**TASK BRIEF:**
The lines from the start of the data up to and including the one with "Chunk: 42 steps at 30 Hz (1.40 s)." should be returned exactly, and nothing else.

**COLLECTED MATERIAL:**
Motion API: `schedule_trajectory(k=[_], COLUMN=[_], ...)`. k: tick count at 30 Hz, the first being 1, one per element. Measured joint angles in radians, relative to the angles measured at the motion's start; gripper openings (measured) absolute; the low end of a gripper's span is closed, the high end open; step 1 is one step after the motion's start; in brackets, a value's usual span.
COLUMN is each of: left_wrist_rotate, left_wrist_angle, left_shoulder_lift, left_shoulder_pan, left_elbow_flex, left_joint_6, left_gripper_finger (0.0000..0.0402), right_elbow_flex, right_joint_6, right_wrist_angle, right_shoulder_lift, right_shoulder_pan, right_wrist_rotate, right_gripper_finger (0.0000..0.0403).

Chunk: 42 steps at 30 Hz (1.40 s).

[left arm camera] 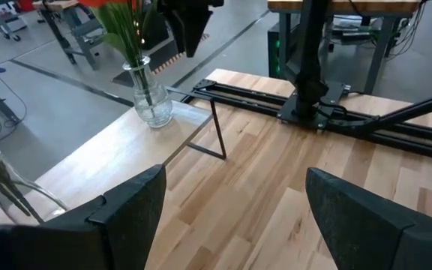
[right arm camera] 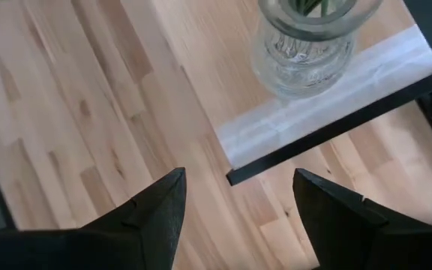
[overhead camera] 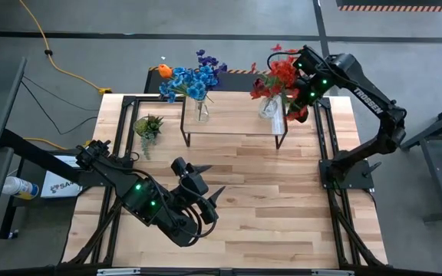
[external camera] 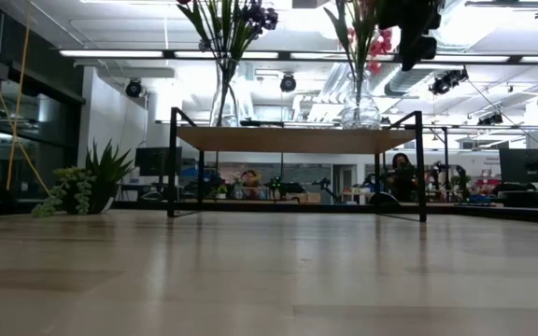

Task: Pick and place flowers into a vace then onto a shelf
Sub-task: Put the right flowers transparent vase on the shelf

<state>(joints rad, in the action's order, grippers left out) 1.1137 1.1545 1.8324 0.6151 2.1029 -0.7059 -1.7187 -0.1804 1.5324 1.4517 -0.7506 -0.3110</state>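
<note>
Two clear glass vases stand upright on the low wooden shelf point(overhead camera: 236, 115) at the table's far side. The left vase point(overhead camera: 201, 110) holds blue, purple and orange flowers point(overhead camera: 190, 79). The right vase point(overhead camera: 269, 107) holds red flowers point(overhead camera: 281, 77). My right gripper point(overhead camera: 294, 113) hovers open just above and right of the right vase point(right arm camera: 310, 45), over the shelf's right end point(right arm camera: 328, 90). My left gripper point(overhead camera: 212, 180) is open, low over the table's near-left part, and points toward the shelf point(left arm camera: 126, 150). In the low view, both vases point(external camera: 222, 93) point(external camera: 361, 98) rest by their bases on the shelf top point(external camera: 297, 140).
A small spiky green plant point(overhead camera: 148, 126) stands on the table left of the shelf point(external camera: 87, 182). Bare tabletop point(overhead camera: 282, 199) lies between the shelf and the near edge. Black frame rails point(overhead camera: 328, 146) run along the table's sides. A person point(external camera: 402, 173) sits far behind the table.
</note>
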Motion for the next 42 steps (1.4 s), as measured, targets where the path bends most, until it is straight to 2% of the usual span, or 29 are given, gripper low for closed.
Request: schedule_trajectory(k=[10,19,42], left_wrist_rotate=[0.007,0.007,0.031], left_wrist_angle=[0.0,0.0,0.0], left_shoulder_lift=[0.0,0.0,0.0], left_shoulder_pan=[0.0,0.0,-0.001], left_elbow_flex=[0.0,0.0,0.0], left_joint_6=[0.002,0.002,-0.003], left_gripper_finger=[0.0353,0.0353,0.0353], right_elbow_flex=[0.0,0.0,0.0], right_joint_6=[0.022,0.017,0.022], right_wrist_angle=[-0.029,-0.086,-0.081], right_shoulder_lift=[0.0,0.0,-0.031], right_shoulder_pan=[-0.029,-0.028,-0.028], right_wrist_rotate=[-0.039,-0.042,-0.039], right_gripper_finger=[0.0236,0.0236,0.0236])
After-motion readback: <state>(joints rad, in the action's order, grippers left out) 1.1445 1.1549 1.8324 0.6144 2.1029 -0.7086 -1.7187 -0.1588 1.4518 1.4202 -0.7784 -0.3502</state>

**ANSWER FOR THIS EXERCISE:**
Motion API: `schedule_trajectory(k=[_], COLUMN=[_], ...)`. k: tick count at 30 Hz, the first being 1, one per element. Measured joint angles in radians, relative to the angles measured at the motion's start; gripper openings (measured) absolute; the low end of a gripper's span is closed, the high end open; step 1 is one step after the motion's start; in brackets, a value's usual span.
COLUMN is each of: left_wrist_rotate, left_wrist_angle, left_shoulder_lift, left_shoulder_pan, left_elbow_flex, left_joint_6, left_gripper_finger (0.0000..0.0402), right_elbow_flex, right_joint_6, right_wrist_angle, right_shoulder_lift, right_shoulder_pan, right_wrist_rotate, right_gripper_finger (0.0000..0.0403).

Chunk: 42 steps at 30 Hz (1.40 s).

The response is now finished.